Instructions for the task -
Your answer should restate each line of the data below word for word.
----- Dataset content
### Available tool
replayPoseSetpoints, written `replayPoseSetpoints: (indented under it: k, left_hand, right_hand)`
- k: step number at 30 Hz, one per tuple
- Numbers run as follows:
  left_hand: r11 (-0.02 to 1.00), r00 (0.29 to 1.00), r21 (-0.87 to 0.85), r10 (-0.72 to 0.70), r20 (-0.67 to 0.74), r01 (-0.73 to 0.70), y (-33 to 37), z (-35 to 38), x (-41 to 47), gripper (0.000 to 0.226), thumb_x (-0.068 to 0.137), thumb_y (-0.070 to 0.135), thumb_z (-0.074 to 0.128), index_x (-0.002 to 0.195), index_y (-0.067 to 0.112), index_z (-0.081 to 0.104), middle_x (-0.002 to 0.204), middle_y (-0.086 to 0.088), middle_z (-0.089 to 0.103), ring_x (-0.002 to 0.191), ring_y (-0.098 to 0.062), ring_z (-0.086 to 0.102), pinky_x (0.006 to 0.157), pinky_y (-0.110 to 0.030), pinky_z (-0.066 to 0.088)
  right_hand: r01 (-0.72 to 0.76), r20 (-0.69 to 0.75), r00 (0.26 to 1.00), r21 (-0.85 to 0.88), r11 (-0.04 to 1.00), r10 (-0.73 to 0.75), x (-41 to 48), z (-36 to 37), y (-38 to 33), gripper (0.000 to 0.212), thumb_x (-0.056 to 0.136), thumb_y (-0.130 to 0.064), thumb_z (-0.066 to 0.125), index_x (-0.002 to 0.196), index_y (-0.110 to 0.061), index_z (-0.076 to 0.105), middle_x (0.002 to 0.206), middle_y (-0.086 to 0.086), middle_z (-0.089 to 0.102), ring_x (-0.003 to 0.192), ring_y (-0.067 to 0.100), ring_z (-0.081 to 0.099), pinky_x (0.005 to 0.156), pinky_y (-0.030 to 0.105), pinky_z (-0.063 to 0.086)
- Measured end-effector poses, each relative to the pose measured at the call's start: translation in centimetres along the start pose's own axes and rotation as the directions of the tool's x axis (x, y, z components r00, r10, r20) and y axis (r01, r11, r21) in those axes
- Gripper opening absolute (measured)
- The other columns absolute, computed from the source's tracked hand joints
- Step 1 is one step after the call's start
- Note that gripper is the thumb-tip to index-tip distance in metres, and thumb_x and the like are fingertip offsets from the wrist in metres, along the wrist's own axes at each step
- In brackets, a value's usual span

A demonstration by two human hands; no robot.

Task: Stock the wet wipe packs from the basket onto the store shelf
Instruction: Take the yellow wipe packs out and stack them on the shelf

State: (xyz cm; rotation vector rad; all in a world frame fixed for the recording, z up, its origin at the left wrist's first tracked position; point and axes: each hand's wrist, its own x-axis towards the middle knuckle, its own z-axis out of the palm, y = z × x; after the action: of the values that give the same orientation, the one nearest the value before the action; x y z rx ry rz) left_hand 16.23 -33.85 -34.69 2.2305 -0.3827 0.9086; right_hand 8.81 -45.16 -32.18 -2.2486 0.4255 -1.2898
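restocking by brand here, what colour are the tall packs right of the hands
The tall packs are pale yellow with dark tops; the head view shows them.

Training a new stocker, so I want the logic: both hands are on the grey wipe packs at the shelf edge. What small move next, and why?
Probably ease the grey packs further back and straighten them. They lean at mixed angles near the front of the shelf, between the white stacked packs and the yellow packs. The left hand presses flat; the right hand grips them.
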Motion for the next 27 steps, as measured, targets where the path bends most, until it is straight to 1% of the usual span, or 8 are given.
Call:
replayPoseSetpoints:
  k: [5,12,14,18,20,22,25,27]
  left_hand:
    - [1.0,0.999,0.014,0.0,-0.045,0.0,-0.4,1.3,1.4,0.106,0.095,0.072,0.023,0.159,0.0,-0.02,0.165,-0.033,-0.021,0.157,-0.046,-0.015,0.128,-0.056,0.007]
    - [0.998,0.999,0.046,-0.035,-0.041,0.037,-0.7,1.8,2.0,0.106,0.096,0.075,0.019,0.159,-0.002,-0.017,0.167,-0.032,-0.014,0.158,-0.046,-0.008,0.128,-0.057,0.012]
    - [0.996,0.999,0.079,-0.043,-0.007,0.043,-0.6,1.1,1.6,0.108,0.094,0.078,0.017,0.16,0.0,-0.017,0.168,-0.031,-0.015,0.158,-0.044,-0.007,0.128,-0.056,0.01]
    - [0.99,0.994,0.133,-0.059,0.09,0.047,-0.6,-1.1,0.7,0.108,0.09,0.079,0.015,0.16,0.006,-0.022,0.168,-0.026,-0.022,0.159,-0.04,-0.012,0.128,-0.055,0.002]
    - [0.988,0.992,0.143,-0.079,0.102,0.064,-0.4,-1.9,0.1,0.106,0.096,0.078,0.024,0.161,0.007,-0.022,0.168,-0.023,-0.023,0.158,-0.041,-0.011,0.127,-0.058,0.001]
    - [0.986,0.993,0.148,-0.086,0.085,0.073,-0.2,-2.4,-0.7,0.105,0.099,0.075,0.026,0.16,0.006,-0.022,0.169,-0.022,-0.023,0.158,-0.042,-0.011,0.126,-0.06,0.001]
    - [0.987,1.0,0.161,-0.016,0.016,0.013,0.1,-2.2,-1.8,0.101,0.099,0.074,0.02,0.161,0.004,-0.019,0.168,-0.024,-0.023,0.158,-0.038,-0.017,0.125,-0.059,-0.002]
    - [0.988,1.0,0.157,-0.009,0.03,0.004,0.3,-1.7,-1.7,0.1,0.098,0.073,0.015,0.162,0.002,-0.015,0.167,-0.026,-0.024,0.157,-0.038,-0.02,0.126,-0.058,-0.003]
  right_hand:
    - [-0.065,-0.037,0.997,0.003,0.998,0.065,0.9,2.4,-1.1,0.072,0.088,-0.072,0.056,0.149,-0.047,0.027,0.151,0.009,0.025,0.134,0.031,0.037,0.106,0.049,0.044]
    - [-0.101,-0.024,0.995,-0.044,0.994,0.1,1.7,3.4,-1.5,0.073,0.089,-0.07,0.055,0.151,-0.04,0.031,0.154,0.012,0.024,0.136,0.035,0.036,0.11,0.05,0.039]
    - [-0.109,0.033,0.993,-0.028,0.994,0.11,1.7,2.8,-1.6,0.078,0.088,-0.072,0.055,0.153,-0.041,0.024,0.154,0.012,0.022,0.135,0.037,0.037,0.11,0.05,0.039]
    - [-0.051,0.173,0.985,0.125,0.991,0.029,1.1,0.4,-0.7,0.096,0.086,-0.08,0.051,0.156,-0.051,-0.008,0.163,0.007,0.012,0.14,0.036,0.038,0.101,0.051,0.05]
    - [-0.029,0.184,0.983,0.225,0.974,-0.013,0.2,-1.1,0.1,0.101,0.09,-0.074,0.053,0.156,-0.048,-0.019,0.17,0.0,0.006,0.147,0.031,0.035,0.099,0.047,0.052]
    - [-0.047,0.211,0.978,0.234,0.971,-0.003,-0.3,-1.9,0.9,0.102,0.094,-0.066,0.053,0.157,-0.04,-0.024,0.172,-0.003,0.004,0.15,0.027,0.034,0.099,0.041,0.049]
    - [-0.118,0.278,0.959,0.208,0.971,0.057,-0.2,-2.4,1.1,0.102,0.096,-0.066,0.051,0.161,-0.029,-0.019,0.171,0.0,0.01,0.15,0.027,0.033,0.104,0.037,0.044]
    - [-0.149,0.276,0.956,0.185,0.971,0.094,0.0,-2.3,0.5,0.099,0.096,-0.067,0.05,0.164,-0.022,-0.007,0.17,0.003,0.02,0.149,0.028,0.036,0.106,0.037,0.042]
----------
Answer to the problem -
### Available tool
replayPoseSetpoints, written `replayPoseSetpoints: (indented under it: k, left_hand, right_hand)`
- k: step number at 30 Hz, one per tuple
- Numbers run as follows:
  left_hand: r11 (-0.02 to 1.00), r00 (0.29 to 1.00), r21 (-0.87 to 0.85), r10 (-0.72 to 0.70), r20 (-0.67 to 0.74), r01 (-0.73 to 0.70), y (-33 to 37), z (-35 to 38), x (-41 to 47), gripper (0.000 to 0.226), thumb_x (-0.068 to 0.137), thumb_y (-0.070 to 0.135), thumb_z (-0.074 to 0.128), index_x (-0.002 to 0.195), index_y (-0.067 to 0.112), index_z (-0.081 to 0.104), middle_x (-0.002 to 0.204), middle_y (-0.086 to 0.088), middle_z (-0.089 to 0.103), ring_x (-0.002 to 0.191), ring_y (-0.098 to 0.062), ring_z (-0.086 to 0.102), pinky_x (0.006 to 0.157), pinky_y (-0.110 to 0.030), pinky_z (-0.066 to 0.088)
  right_hand: r01 (-0.72 to 0.76), r20 (-0.69 to 0.75), r00 (0.26 to 1.00), r21 (-0.85 to 0.88), r11 (-0.04 to 1.00), r10 (-0.73 to 0.75), x (-41 to 48), z (-36 to 37), y (-38 to 33), gripper (0.000 to 0.212), thumb_x (-0.056 to 0.136), thumb_y (-0.130 to 0.064), thumb_z (-0.066 to 0.125), index_x (-0.002 to 0.196), index_y (-0.110 to 0.061), index_z (-0.076 to 0.105), middle_x (0.002 to 0.206), middle_y (-0.086 to 0.086), middle_z (-0.089 to 0.102), ring_x (-0.003 to 0.192), ring_y (-0.067 to 0.100), ring_z (-0.081 to 0.099), pinky_x (0.005 to 0.156), pinky_y (-0.030 to 0.105), pinky_z (-0.063 to 0.086)
- Measured end-effector poses, each relative to the pose measured at the call's start: translation in centimetres along the start pose's own axes and rotation as the directions of the tool's x axis (x, y, z components r00, r10, r20) and y axis (r01, r11, r21) in those axes
- Gripper opening absolute (measured)
- The other columns absolute, computed from the source's tracked hand joints
- Step 1 is one step after the call's start
- Note that gripper is the thumb-tip to index-tip distance in metres, and thumb_x and the like are fingertip offsets from the wrist in metres, along the wrist's own axes at each step
- In brackets, a value's usual span

A demonstration by two human hands; no robot.

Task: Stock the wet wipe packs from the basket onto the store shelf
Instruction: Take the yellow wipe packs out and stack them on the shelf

State: (xyz cm; rotation vector rad; all in a world frame fixed for the recording, z up, its origin at the left wrist's first tracked position; point and axes: each hand's wrist, its own x-axis towards the middle knuckle, its own z-axis out of the palm, y = z × x; after the action: of the values that give the same orientation, the one nearest the value before the action; x y z rx ry rz) left_hand 16.23 -33.85 -34.69 2.2305 -0.3827 0.9086; right_hand 8.81 -45.16 -32.18 -2.2486 0.4255 -1.2898
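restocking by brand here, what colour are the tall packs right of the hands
The tall packs are pale yellow with dark tops; the head view shows them.

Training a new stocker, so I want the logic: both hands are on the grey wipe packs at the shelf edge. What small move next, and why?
Probably ease the grey packs further back and straighten them. They lean at mixed angles near the front of the shelf, between the white stacked packs and the yellow packs. The left hand presses flat; the right hand grips them.
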Motion for the next 27 steps, as measured, targets where the path bends most, until it is straight to 1% of the usual span, or 8 are given.
Call:
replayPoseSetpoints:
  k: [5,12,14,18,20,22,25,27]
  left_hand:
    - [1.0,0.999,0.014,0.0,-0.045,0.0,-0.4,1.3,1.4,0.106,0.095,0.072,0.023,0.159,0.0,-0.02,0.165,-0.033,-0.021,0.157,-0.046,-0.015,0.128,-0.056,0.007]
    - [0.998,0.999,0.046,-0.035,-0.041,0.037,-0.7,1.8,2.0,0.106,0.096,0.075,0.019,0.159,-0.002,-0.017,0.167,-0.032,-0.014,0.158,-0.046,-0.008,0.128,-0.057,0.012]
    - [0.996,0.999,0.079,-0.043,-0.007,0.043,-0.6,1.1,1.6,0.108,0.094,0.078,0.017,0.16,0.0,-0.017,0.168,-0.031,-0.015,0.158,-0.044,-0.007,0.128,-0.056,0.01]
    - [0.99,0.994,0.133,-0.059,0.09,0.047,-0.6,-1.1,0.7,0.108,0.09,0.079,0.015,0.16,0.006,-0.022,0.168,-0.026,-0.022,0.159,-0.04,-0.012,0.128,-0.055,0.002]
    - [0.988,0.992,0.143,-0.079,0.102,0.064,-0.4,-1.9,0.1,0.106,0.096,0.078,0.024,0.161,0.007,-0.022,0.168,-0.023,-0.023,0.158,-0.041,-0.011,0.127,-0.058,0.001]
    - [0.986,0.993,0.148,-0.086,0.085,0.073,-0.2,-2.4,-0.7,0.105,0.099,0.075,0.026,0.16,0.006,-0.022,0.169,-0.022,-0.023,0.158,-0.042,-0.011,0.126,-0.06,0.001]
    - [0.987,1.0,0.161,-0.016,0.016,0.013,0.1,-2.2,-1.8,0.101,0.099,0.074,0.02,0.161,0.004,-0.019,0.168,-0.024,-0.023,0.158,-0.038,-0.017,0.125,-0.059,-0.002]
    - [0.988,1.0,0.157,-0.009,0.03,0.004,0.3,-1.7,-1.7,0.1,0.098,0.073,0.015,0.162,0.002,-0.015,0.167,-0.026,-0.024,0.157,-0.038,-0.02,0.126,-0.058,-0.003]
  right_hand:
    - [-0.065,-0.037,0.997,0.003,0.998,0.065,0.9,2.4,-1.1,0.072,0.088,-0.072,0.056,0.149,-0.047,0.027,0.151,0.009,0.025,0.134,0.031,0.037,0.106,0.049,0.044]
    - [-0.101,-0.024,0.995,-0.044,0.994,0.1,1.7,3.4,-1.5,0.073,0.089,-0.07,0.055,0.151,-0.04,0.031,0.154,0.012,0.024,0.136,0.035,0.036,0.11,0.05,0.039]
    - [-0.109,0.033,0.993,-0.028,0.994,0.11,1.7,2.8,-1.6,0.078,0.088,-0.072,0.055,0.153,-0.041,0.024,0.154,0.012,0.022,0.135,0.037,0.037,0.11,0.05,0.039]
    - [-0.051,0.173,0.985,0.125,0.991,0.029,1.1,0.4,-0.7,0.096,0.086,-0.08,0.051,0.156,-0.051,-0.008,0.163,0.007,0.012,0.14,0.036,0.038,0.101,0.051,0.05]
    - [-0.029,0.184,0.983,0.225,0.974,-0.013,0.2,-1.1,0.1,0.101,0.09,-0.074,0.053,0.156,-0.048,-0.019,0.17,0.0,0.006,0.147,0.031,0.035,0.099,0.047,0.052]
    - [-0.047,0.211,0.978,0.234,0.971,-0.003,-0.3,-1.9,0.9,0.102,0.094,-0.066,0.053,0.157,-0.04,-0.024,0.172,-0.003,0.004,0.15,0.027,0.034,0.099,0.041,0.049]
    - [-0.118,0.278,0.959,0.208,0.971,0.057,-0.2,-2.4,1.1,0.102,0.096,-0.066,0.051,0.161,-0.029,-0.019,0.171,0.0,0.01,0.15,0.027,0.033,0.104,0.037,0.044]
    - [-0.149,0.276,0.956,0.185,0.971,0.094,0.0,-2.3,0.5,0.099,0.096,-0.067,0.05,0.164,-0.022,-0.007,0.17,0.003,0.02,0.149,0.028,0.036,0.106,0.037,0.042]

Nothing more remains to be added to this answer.